**EXERCISE PROMPT:**
Whenever a line in the records below holds the string "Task", copy it out.
Start of SUPPLIED RECORDS
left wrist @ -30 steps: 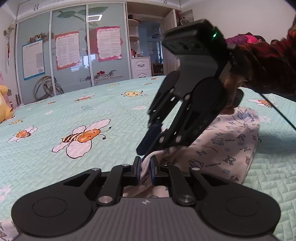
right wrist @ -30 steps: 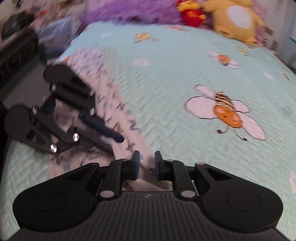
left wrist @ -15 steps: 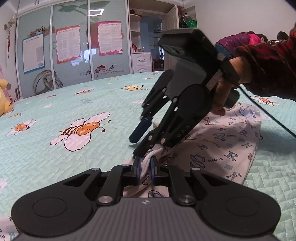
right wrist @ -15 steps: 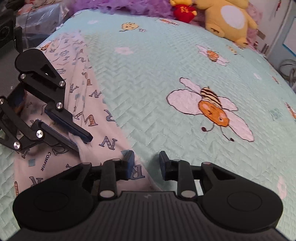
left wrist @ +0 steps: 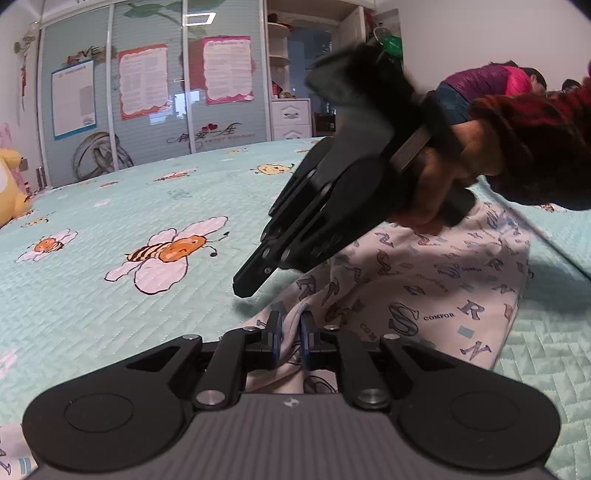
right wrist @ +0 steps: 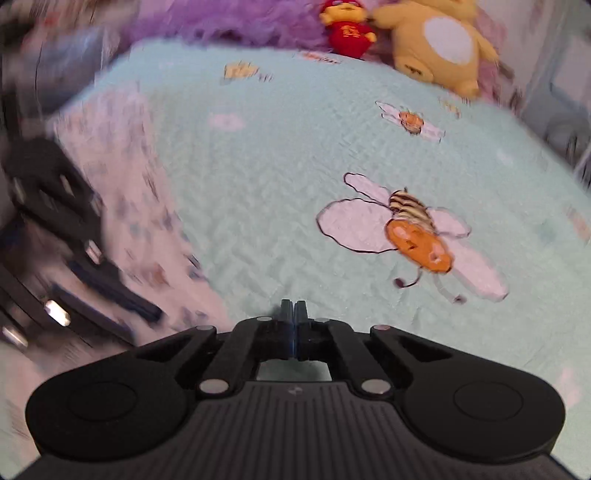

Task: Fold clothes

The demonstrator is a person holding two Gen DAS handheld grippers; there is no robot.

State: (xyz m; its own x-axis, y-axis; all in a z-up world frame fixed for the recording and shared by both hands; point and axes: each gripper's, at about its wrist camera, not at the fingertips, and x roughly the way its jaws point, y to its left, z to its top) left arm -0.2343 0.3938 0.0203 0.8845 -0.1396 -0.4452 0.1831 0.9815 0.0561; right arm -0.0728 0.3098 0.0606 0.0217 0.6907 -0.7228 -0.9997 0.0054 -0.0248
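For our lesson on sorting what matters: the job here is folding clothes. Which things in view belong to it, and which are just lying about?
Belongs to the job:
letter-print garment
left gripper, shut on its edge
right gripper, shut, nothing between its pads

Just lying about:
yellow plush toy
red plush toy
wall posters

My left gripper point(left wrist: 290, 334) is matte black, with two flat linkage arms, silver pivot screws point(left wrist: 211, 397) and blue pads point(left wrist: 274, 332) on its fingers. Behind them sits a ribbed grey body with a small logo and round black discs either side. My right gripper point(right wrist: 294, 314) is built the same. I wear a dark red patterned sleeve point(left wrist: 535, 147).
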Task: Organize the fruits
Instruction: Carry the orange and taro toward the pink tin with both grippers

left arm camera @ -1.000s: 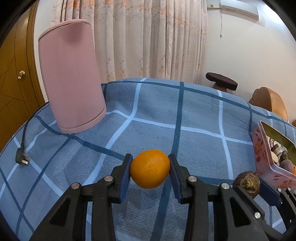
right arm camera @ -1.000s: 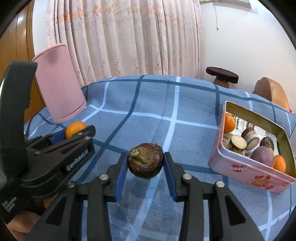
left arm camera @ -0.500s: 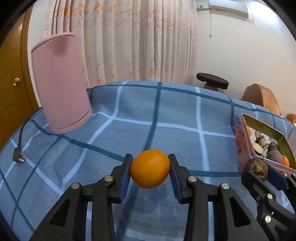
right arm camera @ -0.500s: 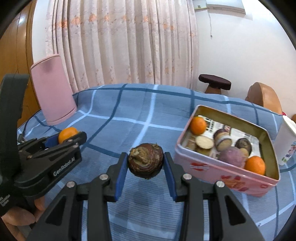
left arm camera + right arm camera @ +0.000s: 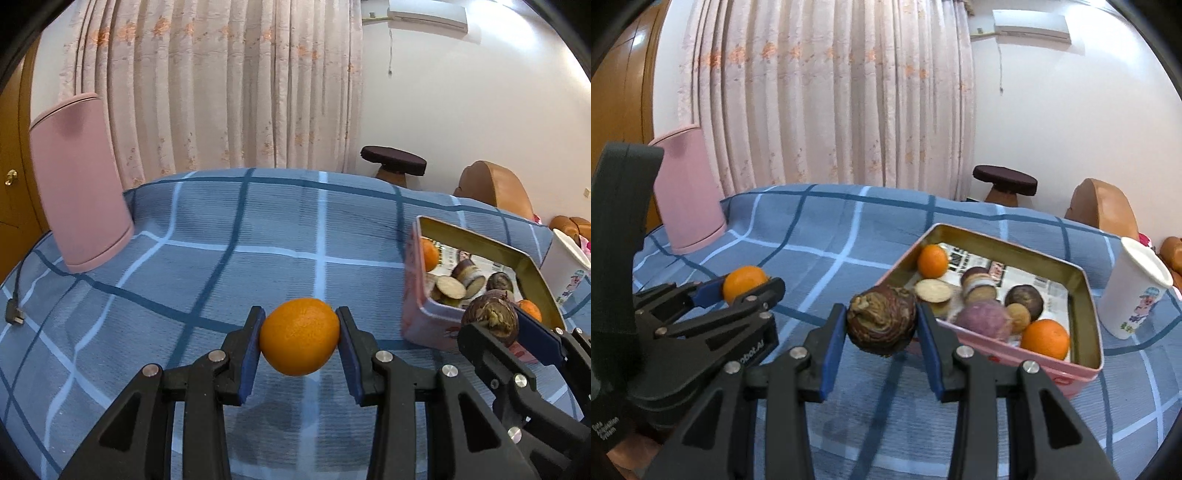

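My left gripper is shut on an orange and holds it above the blue checked cloth; it also shows at the left of the right wrist view. My right gripper is shut on a brown wrinkled fruit, just at the near left corner of the pink tin box. The tin holds two oranges, a purple fruit and several brown and cut pieces. In the left wrist view the tin is at the right, with the brown fruit in front of it.
A tall pink cylinder stands at the back left of the table. A black plug and cable lie at the left edge. A white paper cup stands right of the tin. A stool and curtains are behind.
Both grippers have moved right toward the tin with their fruit still held. The tin is now closer and larger in both views, and the white cup has come into sight.
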A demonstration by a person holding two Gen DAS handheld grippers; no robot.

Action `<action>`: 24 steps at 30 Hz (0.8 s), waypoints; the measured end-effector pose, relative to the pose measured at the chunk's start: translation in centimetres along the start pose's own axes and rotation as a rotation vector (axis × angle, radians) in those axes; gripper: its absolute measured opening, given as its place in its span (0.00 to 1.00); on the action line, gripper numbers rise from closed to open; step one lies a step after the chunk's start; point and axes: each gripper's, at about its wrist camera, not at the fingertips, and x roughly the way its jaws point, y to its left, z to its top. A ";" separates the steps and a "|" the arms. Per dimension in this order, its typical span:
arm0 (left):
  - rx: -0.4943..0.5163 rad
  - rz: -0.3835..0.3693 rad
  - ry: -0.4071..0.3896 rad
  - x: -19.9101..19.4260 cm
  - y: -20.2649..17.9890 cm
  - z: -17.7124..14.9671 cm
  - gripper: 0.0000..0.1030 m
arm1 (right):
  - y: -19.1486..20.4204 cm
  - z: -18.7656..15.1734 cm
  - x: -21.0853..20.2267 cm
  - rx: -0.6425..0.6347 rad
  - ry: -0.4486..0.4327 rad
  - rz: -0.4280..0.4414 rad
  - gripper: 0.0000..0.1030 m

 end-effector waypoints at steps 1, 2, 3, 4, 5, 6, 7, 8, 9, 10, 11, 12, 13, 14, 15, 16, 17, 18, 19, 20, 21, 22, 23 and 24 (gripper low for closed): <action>0.005 -0.004 0.000 0.1 -0.3 0.0 0.40 | -0.3 0.1 -0.1 0.007 -0.003 -0.001 0.40; 0.013 -0.007 -0.001 0.1 -0.7 0.1 0.40 | -0.7 0.1 -0.2 0.014 -0.008 -0.004 0.40; 0.020 -0.011 -0.004 0.1 -1.2 0.1 0.40 | -1.2 0.3 -0.4 0.027 -0.017 -0.010 0.40; 0.025 -0.015 -0.006 0.1 -1.5 0.2 0.40 | -1.7 0.4 -0.6 0.040 -0.025 -0.014 0.40; 0.030 -0.023 -0.008 0.1 -1.9 0.3 0.40 | -2.3 0.5 -0.7 0.053 -0.031 -0.018 0.40; 0.034 -0.032 -0.011 0.1 -2.4 0.4 0.40 | -2.8 0.6 -0.8 0.068 -0.036 -0.024 0.40; 0.036 -0.042 -0.014 0.1 -2.8 0.5 0.40 | -3.5 0.7 -0.9 0.086 -0.041 -0.031 0.40; 0.041 -0.056 -0.020 0.0 -3.4 0.7 0.40 | -4.1 0.7 -1.1 0.103 -0.045 -0.039 0.40; 0.049 -0.065 -0.026 0.0 -4.0 0.9 0.40 | -4.8 0.8 -1.1 0.118 -0.048 -0.048 0.40; 0.065 -0.075 -0.035 -0.1 -4.8 1.1 0.40 | -5.6 0.9 -1.3 0.138 -0.053 -0.063 0.40; 0.075 -0.081 -0.040 -0.1 -5.3 1.1 0.40 | -6.3 1.0 -1.4 0.156 -0.059 -0.076 0.40; 0.090 -0.093 -0.045 -0.1 -6.1 1.3 0.40 | -7.2 1.1 -1.5 0.178 -0.065 -0.097 0.40; 0.101 -0.102 -0.048 -0.1 -6.7 1.4 0.40 | -7.8 1.2 -1.7 0.193 -0.068 -0.117 0.40; 0.111 -0.115 -0.048 0.0 -7.4 1.5 0.40 | -8.4 1.3 -1.8 0.209 -0.072 -0.139 0.40; 0.118 -0.130 -0.043 0.2 -8.0 1.6 0.40 | -9.0 1.4 -1.9 0.222 -0.077 -0.154 0.40; 0.118 -0.142 -0.037 0.3 -8.4 1.7 0.40 | -9.7 1.5 -2.0 0.236 -0.083 -0.167 0.40; 0.117 -0.154 -0.030 0.5 -8.9 1.9 0.39 | -10.1 1.5 -2.1 0.242 -0.085 -0.174 0.40; 0.119 -0.165 -0.024 0.7 -9.5 2.1 0.39 | -10.4 1.6 -2.1 0.246 -0.087 -0.185 0.40; 0.123 -0.170 -0.023 0.8 -9.9 2.2 0.39 | -10.9 1.7 -2.0 0.247 -0.087 -0.203 0.40; 0.135 -0.174 -0.025 1.0 -10.5 2.4 0.39 | -11.2 1.8 -1.9 0.248 -0.085 -0.215 0.40; 0.143 -0.176 -0.027 1.0 -11.0 2.5 0.39 | -11.5 1.9 -1.6 0.253 -0.082 -0.225 0.40; 0.149 -0.178 -0.026 1.2 -11.4 2.7 0.39 | -11.9 2.0 -1.5 0.259 -0.079 -0.230 0.40; 0.152 -0.185 -0.020 1.5 -11.9 2.9 0.39 | -12.2 2.0 -1.4 0.262 -0.077 -0.237 0.40; 0.149 -0.190 -0.015 1.7 -12.0 3.1 0.39 | -12.5 2.1 -1.2 0.262 -0.075 -0.249 0.40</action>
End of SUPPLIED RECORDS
**EXERCISE OUTPUT:**
Task: Fold clothes
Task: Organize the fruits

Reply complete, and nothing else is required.